We keep simple strings for standard paths (no visual tax), but allow objects when a rule needs metadata (like an exclusion).

features:
  - name: alerts
    files:
      - path: ./*
        exclude_ids:       # Standard YAML list, zero ambiguity
          - print
          - logging
  - name: print
    files:
      - ./print-*         # Simple file path can stay a simple string!

Compared to the original

features:
  - name: alerts
    files:
      - ./*
      - "!#print"
      - "!#logging"

One major benefit:

  • No Custom Parsing Logic: Any standard YAML parser reads exclude_ids as a list natively. We don't need custom regex to find where the feature name starts in !#feature-name. Something I sometimes regret doing with the **

@jugglinmike

Copy link
Copy Markdown
Contributor Author

Hi @jcscottiii! Thanks for your feedback!

One novel aspect of your proposal is that it scopes exclusions to individual path patterns. While I think that could be tenable, it's not a capability that we've specifically felt a need for.

It sounds like we're aligned on prioritizing human authors/readers. To that end, I think "scoped" exclusions may make these rules more difficult to understand since they would effectively introduce a grouping operator that hasn't been motivated by experience. (Well, not our experience, anyway. I'd be happy to hear about any instances where you wanted it!)

How would you feel about expressing exclusions with a standalone object so that each list item could be either a string value or a dict with a single key (namely, exclude_ids)? For example:

 features:
   - name: alerts
     files:
-      - path: ./*
-        exclude_ids:       # Standard YAML list, zero ambiguity
+      - ./*
+      - exclude_ids:       # Standard YAML list, zero ambiguity
           - print
           - logging
   - name: print
     files:
       - ./print-*         # Simple file path can stay a simple string!

Anecdotally, I've only observed a small number (read: 1 to 3) of exclusions per feature entry, so a nested list like exclude_ids might be more structure than we truly need. I'm curious about simplifying it further to a string value for a key named exclude_id (despite the bit of repetition it adds to the running example):

 features:
   - name: alerts
     files:
-      - path: ./*
-        exclude_ids:       # Standard YAML list, zero ambiguity
-          - print
-          - logging
+      - ./*
+      - exclude_id: print   # Standard YAML string, zero ambiguity
+      - exclude_id: logging # Standard YAML string, zero ambiguity
   - name: print
     files:
       - ./print-*         # Simple file path can stay a simple string!

...but I don't feel this flattening would have a huge impact on ergonomics, so I could go either way!

In any case (in your proposal and in my suggested amendments), the ./ prefix is not technically necessary.
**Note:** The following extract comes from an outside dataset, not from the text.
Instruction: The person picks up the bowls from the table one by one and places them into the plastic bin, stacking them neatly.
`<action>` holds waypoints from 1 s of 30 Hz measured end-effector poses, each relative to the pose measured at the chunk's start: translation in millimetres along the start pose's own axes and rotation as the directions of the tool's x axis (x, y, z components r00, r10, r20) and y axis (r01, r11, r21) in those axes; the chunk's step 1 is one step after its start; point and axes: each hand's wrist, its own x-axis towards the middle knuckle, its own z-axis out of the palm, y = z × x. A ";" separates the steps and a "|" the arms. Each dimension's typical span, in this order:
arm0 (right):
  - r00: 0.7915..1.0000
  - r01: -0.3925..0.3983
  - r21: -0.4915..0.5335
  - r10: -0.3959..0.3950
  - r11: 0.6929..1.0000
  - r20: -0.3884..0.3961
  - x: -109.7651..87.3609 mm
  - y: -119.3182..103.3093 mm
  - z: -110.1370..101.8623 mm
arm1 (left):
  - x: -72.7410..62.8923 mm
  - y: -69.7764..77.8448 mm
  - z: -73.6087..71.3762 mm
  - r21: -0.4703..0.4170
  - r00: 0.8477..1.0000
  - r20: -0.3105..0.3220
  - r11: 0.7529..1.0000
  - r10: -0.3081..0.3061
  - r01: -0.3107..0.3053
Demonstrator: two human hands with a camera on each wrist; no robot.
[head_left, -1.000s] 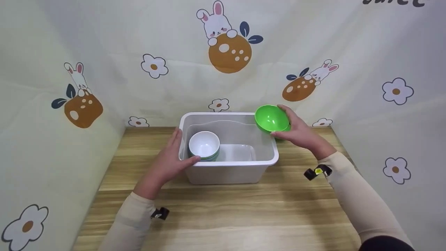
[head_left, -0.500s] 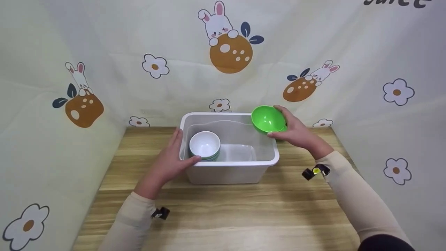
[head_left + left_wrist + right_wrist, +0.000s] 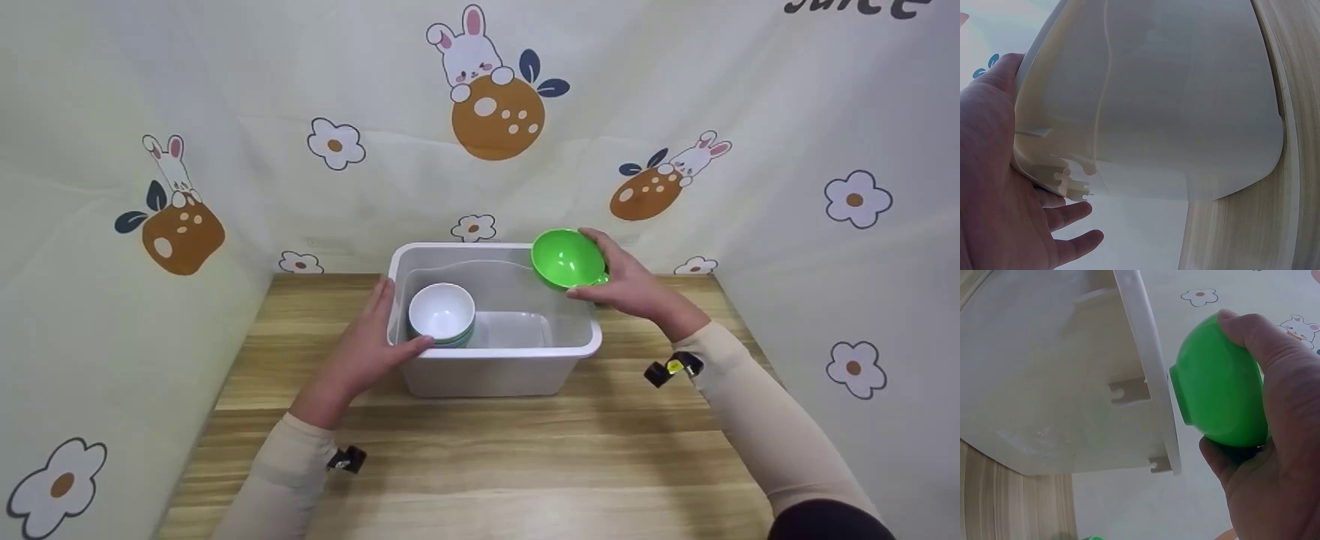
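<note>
My right hand point(image 3: 634, 285) holds a green bowl point(image 3: 566, 259) above the back right corner of the white plastic bin point(image 3: 495, 375). Its opening faces the head camera, tilted. In the right wrist view the bowl point(image 3: 1219, 385) is between thumb and fingers, its base turned toward the bin's rim. My left hand point(image 3: 360, 345) rests on the bin's front left corner, thumb over the front rim, fingers rather straight along the left side. Inside the bin, at the left, stands a stack of bowls point(image 3: 442, 311), white on top with greenish ones beneath.
The bin stands on a wood-grain table point(image 3: 480, 457). A cloth backdrop point(image 3: 390, 202) with rabbits, oranges and flowers surrounds its back and sides. A bit of another green item point(image 3: 1094, 538) shows at the right wrist view's bottom edge.
My right hand has carried the green bowl a little to the left, further over the bin. My left hand, the bin and the stacked bowls have stayed in place.
</note>
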 end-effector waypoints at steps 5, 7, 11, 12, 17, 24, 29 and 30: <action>1.000 -0.003 -0.010 0.003 1.000 0.012 0.1 -2.8 2.9 | -1.2 -1.1 1.3 0.011 1.000 0.008 1.000 -0.016 0.016; 1.000 0.001 -0.007 -0.001 1.000 0.017 0.3 -4.5 3.8 | -1.7 -0.7 1.2 0.012 1.000 0.010 1.000 -0.018 0.018; 1.000 0.010 0.001 -0.010 1.000 0.024 1.0 -6.3 5.2 | -2.4 0.0 0.8 0.016 1.000 0.008 1.000 -0.020 0.019; 1.000 0.012 0.003 -0.012 1.000 0.025 1.2 -6.8 5.6 | -2.4 0.2 0.7 0.019 1.000 0.008 1.000 -0.021 0.021; 0.999 0.025 0.015 -0.026 1.000 0.042 4.6 -9.0 8.9 | -2.7 0.3 1.2 0.023 1.000 0.012 1.000 -0.018 0.018; 0.998 0.027 -0.003 -0.027 1.000 0.062 10.5 -14.3 15.8 | -1.0 -1.0 2.5 0.017 1.000 0.004 1.000 -0.013 0.013; 0.996 0.026 -0.021 -0.024 0.999 0.090 14.5 -19.3 19.0 | -0.1 -0.1 2.3 0.022 1.000 0.002 1.000 -0.010 0.010; 0.995 0.027 -0.028 -0.024 0.999 0.096 15.0 -20.8 19.5 | -0.1 0.0 2.1 0.024 1.000 0.001 1.000 -0.009 0.009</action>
Are you suggesting it should become mandatory?

@jcscottiii

Copy link
Copy Markdown
Contributor

@jgraham mentioned that this should be a set of rules to web-feature-ids. Something like this:

	file-1.html: css-flexbox
	file-2.html: css-grid
	*: css-multicol

I'll let @jgraham provide a more thorough review.

@jugglinmike

Copy link
Copy Markdown
Contributor Author

A bit more context for the benefit of tomorrow's RFC triage call:

Since this RFC is about streamlining the metadata, here's an approximation of its impact. While the syntax is still under consideration, that patch shows the order of magnitude: "130 files changed, 275 insertions(+), 791 deletions(-)"

Until recently, WPT didn't formally document the WEB_FEATURES.yml files. We landed some documentation last week, so you can now find it online at https://web-platform-tests.org/writing-tests/out-of-band-metadata.html

Looking forward to discussing more tomorrow!

@jgraham

jgraham commented May 5, 2026

Copy link
Copy Markdown
Contributor

@jgraham mentioned that this should be a set of rules to web-feature-ids

Yes.

Mapping feature ids to filename patterns makes sense if you are trying to work out "which files are part of this feature". You find the id you care about and then evaluate the given rules against all the files in the directory. That is indeed a common use case for this data, but critically it's a use case that's basically always automated.

On the other hand if you have one file and want to know what features it will correspond to you have to evaluate the full set of rules. That's a use case you have when adding a file when you want to know if it will be correctly labelled, or if a rule update is required. Typically that use case isn't automated.

So if we want to optimise for the latter, we should look to make it as easy as possible to figure out what features correspond to a given file. In that case having the rules be a list of patterns that could apply and stopping on the first that does apply seems likely to be much easier to work with e.g.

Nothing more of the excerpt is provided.